*Directions*
Repeat the listing in full, exactly as it stands.

Top of Raw data

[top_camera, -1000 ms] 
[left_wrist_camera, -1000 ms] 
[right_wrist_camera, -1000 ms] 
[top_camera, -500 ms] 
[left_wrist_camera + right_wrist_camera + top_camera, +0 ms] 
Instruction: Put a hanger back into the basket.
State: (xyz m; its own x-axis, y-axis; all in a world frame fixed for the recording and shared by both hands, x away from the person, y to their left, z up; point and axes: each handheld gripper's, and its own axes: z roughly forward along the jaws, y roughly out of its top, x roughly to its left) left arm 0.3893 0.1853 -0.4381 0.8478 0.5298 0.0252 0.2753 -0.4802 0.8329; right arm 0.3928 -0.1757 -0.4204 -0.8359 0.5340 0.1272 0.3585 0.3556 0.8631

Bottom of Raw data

*Answer below*
[top_camera, -1000 ms] 
[left_wrist_camera, -1000 ms] 
[right_wrist_camera, -1000 ms] 
[top_camera, -500 ms] 
[left_wrist_camera + right_wrist_camera + top_camera, +0 ms] 
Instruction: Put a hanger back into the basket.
State: (xyz m; its own x-axis, y-axis; all in a world frame fixed for the recording and shared by both hands, x away from the person, y to their left, z up; point and axes: each handheld gripper's, and its own axes: z roughly forward along the jaws, y roughly out of its top, x roughly to its left) left arm 0.3893 0.1853 -0.4381 0.8478 0.5298 0.0252 0.2753 -0.4802 0.8329; right arm 0.3928 -0.1757 -0.4204 -0.8359 0.5340 0.1272 0.3585 0.3556 0.8631

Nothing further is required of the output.